The phone also boasts an Immersion Reading feature, which seems to let users switch between Audible audio books and their Kindle app. If that’s the case, it’ll be a huge boost to readers who wish they could keep their stories going while in the car. If that’s an exclusive Fire Phone feature, that alone may have sold me.

Other Amazon-exclusive features are also on the Fire Phone, specifically the Mayday tech support feature that debuted on recent iterations of the Kindle Fire tablet. But that’s not the most interesting part of the handset…

Firefly

There’s a new feature called Firefly. That app, apparently, detects media items like movies, books, games, or CDs simply by pointing the phone’s camera right at them, all so you can instantly find them on Amazon’s storefront and make a quick purchase.

Jeff Bezos, you evil wizard, stop making it easier for me to buy stuff.

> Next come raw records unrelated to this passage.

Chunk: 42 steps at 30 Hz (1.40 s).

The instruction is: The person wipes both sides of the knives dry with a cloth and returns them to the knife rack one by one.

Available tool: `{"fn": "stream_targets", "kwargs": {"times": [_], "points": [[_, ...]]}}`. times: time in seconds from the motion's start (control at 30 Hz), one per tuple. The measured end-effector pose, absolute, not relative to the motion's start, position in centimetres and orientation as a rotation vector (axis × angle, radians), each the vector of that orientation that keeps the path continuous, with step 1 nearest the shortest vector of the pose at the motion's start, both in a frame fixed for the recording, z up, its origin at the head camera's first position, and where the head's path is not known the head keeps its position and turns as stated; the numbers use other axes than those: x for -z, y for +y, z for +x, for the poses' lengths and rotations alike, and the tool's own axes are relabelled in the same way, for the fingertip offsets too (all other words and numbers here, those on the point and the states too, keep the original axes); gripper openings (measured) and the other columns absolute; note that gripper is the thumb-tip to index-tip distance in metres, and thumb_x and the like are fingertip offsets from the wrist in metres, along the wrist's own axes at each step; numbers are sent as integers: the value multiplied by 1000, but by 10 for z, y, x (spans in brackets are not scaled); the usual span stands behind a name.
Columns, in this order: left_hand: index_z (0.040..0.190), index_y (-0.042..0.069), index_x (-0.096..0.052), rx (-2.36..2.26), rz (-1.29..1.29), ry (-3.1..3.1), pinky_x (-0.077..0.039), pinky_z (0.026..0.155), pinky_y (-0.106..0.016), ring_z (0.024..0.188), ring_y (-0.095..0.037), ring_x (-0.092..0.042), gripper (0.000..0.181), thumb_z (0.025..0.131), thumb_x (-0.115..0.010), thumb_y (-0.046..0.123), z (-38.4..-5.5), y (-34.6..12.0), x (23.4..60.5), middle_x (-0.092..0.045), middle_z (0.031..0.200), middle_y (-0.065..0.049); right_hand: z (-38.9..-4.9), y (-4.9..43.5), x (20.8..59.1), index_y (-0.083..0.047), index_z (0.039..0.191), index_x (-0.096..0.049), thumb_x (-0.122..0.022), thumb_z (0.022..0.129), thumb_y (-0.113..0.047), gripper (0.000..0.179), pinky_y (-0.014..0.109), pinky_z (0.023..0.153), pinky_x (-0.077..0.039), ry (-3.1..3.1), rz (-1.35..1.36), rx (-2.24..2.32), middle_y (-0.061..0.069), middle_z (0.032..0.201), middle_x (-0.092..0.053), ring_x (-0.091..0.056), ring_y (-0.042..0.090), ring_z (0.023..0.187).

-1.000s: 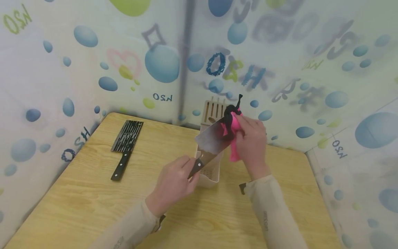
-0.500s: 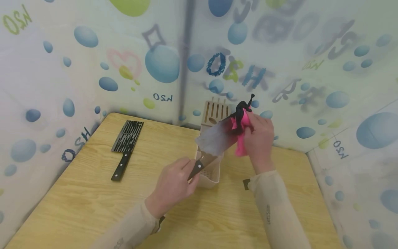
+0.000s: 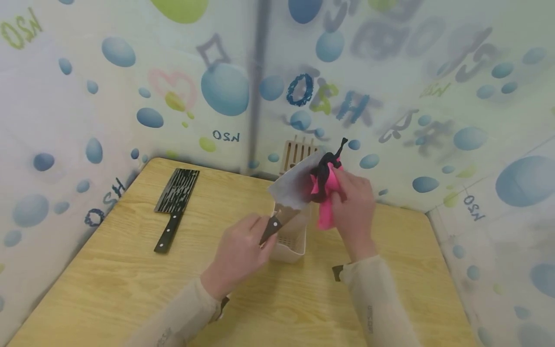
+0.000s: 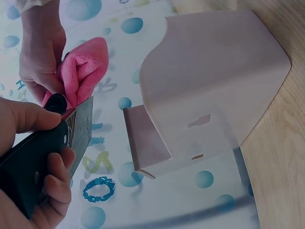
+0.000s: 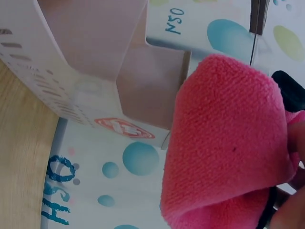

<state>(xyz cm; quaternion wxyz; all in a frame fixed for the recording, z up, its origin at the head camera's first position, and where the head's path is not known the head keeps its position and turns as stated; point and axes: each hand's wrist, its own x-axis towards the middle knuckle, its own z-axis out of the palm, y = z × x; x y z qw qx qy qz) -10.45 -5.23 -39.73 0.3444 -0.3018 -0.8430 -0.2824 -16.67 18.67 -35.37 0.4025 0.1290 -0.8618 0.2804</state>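
Note:
My left hand (image 3: 240,253) grips the black riveted handle of a cleaver (image 3: 289,187), whose broad blade slants up to the right. A pink fluffy cloth (image 3: 328,193) with a twisted black part is pinched in my right hand (image 3: 357,212). The cloth lies over the far portion of the blade and hides it. In the left wrist view the cleaver's handle (image 4: 31,155) sits between thumb and curled fingers, while the cloth (image 4: 86,67) shows beyond the blade. Close up in the right wrist view, the folded cloth (image 5: 226,138) covers most of the right fingers.
A second cleaver (image 3: 178,193) with a dark streaked blade lies on the wooden table (image 3: 117,270) at the left. Beneath the held cleaver stands a pale, slotted knife holder (image 3: 288,253), partly hidden. Patterned walls (image 3: 173,135) close off the table's back and sides.
The right hand and cloth slid up and right along the blade half a second ago, then came back down and left. The left hand and cleaver have shifted only slightly.

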Motion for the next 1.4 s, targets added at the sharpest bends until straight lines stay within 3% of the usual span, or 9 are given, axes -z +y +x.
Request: {"fn": "stream_targets", "kwargs": {"times": [0.23,0.53,0.8,1.1,1.4], "points": [[94,-4,-70,747,-767,-2187,-52,52,-29,63,-18,-57,18,83,-77,8,-107,-51,395,-62,78,-9,-153,175,360,-6,119,-77,-66,81,8,42,51,83,-52,-2155,395,-748,16,108,-76,-64,40,96],[92,-3,-68,745,-738,-2207,-49,50,-30,62,-18,-54,17,81,-78,7,-107,-50,393,-59,76,-6,-138,157,366,-3,113,-79,-69,81,9,36,49,85,-53,-2110,546,-717,16,106,-74,-64,38,97],[88,-3,-68,764,-705,-2231,-47,50,-30,60,-18,-53,16,81,-79,6,-108,-49,389,-58,74,-6,-131,149,374,-9,113,-80,-65,80,10,41,51,88,-51,-2098,663,-616,17,109,-69,-60,38,102],[85,2,-67,785,-658,-2298,-43,49,-27,58,-14,-49,12,81,-78,6,-108,-49,388,-57,73,-3,-124,144,377,-17,115,-79,-70,78,7,44,49,84,-53,-2158,719,-349,15,110,-65,-56,38,98],[86,-1,-68,762,-685,-2301,-45,50,-25,59,-14,-51,17,79,-82,6,-109,-47,391,-59,74,-4,-120,141,375,-14,111,-79,-70,72,11,47,47,78,-52,-2154,708,-192,15,107,-64,-55,37,94]]}}
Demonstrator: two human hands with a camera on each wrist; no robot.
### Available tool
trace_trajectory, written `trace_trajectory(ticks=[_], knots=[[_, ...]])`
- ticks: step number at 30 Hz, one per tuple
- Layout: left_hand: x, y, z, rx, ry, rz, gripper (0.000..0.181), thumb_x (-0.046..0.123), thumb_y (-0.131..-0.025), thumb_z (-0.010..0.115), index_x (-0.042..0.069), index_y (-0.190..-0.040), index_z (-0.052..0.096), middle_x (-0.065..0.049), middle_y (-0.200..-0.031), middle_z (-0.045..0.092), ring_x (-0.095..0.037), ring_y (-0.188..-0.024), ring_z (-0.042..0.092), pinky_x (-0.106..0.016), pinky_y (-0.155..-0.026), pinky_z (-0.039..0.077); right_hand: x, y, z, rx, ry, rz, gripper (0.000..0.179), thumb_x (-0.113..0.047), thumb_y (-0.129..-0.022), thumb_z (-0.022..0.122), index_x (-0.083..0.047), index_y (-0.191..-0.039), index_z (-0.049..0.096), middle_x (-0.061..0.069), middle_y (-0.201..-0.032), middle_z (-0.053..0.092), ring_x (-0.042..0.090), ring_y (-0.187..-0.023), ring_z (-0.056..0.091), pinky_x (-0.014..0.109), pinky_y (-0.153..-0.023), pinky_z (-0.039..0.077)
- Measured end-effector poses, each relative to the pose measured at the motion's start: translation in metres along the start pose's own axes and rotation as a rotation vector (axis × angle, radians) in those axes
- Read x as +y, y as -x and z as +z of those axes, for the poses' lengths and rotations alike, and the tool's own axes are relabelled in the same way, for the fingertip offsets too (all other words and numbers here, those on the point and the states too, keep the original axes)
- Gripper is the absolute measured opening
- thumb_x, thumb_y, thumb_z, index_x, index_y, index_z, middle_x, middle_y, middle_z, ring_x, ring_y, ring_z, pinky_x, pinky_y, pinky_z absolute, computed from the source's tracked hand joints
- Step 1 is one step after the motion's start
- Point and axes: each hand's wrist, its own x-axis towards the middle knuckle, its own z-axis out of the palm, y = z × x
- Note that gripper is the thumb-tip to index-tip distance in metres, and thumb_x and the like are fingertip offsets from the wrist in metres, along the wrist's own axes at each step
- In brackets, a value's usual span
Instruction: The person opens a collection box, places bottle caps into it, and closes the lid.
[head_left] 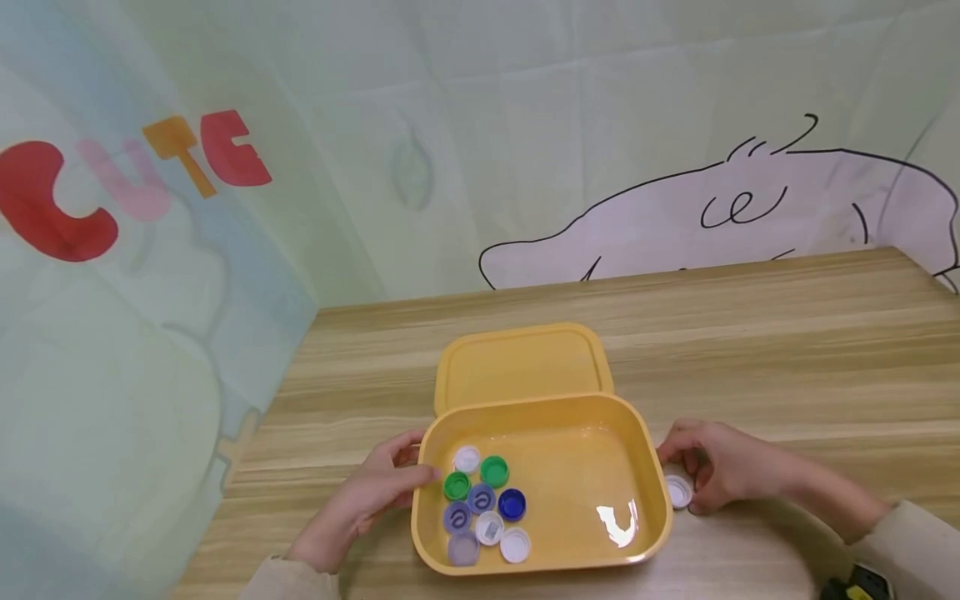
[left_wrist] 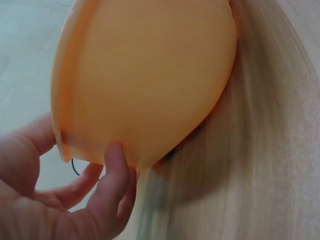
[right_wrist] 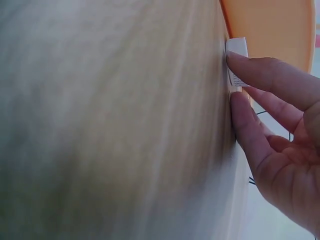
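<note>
A yellow plastic box [head_left: 570, 565] sits on the table with several bottle caps gathered in its left half. Among them are a green cap [head_left: 495, 472], a dark blue cap [head_left: 512, 505], a white cap [head_left: 515, 545] and a purple-grey cap [head_left: 457, 517]. My left hand [head_left: 382, 483] grips the box's left side, thumb over the rim and fingers against the outer wall [left_wrist: 150, 85]. Just outside the right wall, my right hand [head_left: 723, 467] pinches a white bottle cap [head_left: 678, 492] between thumb and fingers. In the right wrist view, this cap [right_wrist: 237, 47] stands close to the box.
Behind the box lies a flat yellow lid [head_left: 525, 364], its near edge hidden by the box rim. The wooden table [head_left: 787, 358] extends back to a printed cloth backdrop [head_left: 450, 125]. A dark object with a yellow mark [head_left: 858, 587] shows by the right sleeve.
</note>
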Motion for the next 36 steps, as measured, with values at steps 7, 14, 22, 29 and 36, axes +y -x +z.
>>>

Firefly also connects CDs it sees and finds it on Prime Music for instant playback – as long as its on the service, that is. The same happens for scenes in movies or TV shows through Amazon Instant Video, and can even pull up Wikipedia entries for when it sees a piece of art. In short, Firefly sounds like a souped up version of Shazam. It’s like the Star Trek computer, but you get to buy stuff! According to Bezos, the app can recognize “over 100 million items.” And chances are good that as the app’s usage grows, that number will grow exponentially in no time flat.

Firefly isn’t only for buying or playing media, though. It also recognizes phone numbers, so if you need to call someone who’s number is listed on a business card, just scan it and you’re good to go. Hopefully that feature will also allow for quick saving of other important contact information, like email addresses and physical addresses.

A Firefly SDK will be available for developers shortly, giving them access to all of the app’s features. Moreover, Firefly will have one dedicated button on the side of the Fire Phone, giving users the ability to quickly call it up at a moment’s notice. That’s good – because Firefly sounds like one of the most interesting features Amazon could’ve unveiled, and instantly makes the handset much more interesting than we’d thought it was going to be just yesterday.

feature-prime__V351093559_Dynamic Perspective

As we’d been hearing in the weeks leading up to this event, the Fire Phone is capable of glasses-free 3D visuals through a process called “Dynamic Perpective.” That means that the phone’s display will “re-draw 3D images at 60 frames per second.”

Aside from being able to look at 3D imagery in maps and looking “under” icons on your screen, however, it’s not entirely clear what this feature’s use will be – aside from looking flashy. Even still, flash counts for a lot in the world of smartphones. As we’d heard, the Dynamic Perspective feature works primarily through the four infrared cameras situated on the phone’s face. That allows it to work in the dark – so that’s neat.

Like Firefly, Dynamic Perspective will also have an SDK available for developers to play with, meaning that we may get some really interesting applications for the feature. Hopefully they’ll find a way to make that happen in such a way as to make it seem less like a gimmick, and more like a real reason to buy the handset.

Final thoughts

So far, Amazon looks like it’s hit a great balance between interesting, unique features and an affordable price. A $200 price tag for a smartphone is very reasonable, and features like Firefly make the handset much more interesting than just 3D visuals. The bonus of 12 months of Amazon Prime service helps too, adding another $90 value into the package.

All together, the Fire Phone might turn more than a few heads. It’ll be interesting to see how well it does when it finally launches in a few months.

What do you think of the Fire Phone? Think you’ll switch to AT&T to get one?